島を飛び出し、波濤を眼下に、姫は疾風のように天翔た。満天の星々を砂遊びのように掻き乱し、飛び交う鰹鳥たちを逃げ惑わせる。陸にあがると、棗椰子の林を薙ぎ倒し、赤木の巨樹の梢を折った。睨みをきかせる強面の番兵たちの頭上を飛び越し、珊瑚の石垣をまたぎ、島瓦の楼門を乗り越え、夕闇の立ちこめる王宮の奥庭まで難なく侵入した姫は、真新しい舎殿の窓辺に這い寄った。ためらいもなく窓枠を揺さぶり、軋ませる。
「妹よ、開けてちょうだい」
部屋の奥から、はっと息を呑む声がする。
「お姉様――お姉様なの? どうやってここに」
「開けてちょうだい、わたくしを中に入れて、早く」
聞き分けのない女童のように、地団駄を踏んで雲風姫はせがんだ。
「夜になれば、あの方がここにいらっしゃるのでしょう。あの方はわたくしのもの。わたくしだけのもの。だから、早く入れて」
「……お姉様」
訝しげだった妹姫の声が徐々に怯えをつのらせていくが、雲風姫は拳で窓を叩き続けた。
「早く、早く」
「少し――少しだけ待ってください。準備を致しますから……」
妹姫の声が遠ざかり、代わりに朧な煙が窓覆いの隙間から細くたなびいてきた。それを吸った途端、雲風姫は息が詰まり、喉を押さえて後ずさった。月桃の香り、魔除けの香が焚かれたのだった。
「お姉様、お姉様、目をお覚ましになって。お姉様ともあろう方が、あんまりです」
涙声の懇願に、雲風姫は手負いの獣のような野太い唸り声を上げた。
「ざまを見ろと思っているのだろう、いい気味だと嗤っているのだろう」
「思っておりませぬ! 神掛けて、そのようなことは」
「許さない。お前だけは決して許さない」
喉を嗄らして叫ぶ。ざらついた咆吼が響き渡る。
「わたくしがあの方の子種を賜ることも許されぬというなら、わたくしの子どもたちがこの世に生まれることさえ祝われぬというなら、お前の胎も呪われるがいい。百人でも千人でも、お前の子どもを呪い殺してやる。お前の子は、お前の腕の中で弱って死んでいくがいい」
きらびやかな王宮の情景が粘土のように歪み、泥濘のように攪拌された。目を回して倒れ込むと、そこは島守屋敷の舞殿で、雲風姫は冷たい板の間に頬をつけ、横たわって気絶していた。千里を駆け抜けた馬のように疲弊し、指一本ろくに動かせない。

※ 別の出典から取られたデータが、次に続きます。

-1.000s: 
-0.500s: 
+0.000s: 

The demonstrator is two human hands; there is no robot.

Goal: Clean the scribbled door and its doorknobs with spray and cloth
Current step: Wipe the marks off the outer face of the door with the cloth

(あれは夢だった。ただの夢。わたくしは、悪い夢を見ただけ……)
ちぎれて散らばる首飾りの琥珀を目で追いながら、必死で自分にそう言い聞かせる。しかし、わずかに首を揺らした途端、つんと月桃の香りがたち、姫は堪えきれぬ悲鳴を上げた。
魔を祓う煙の残り香は、雲風姫の髪に染みつき、淡やかな匂いを振りまいていた。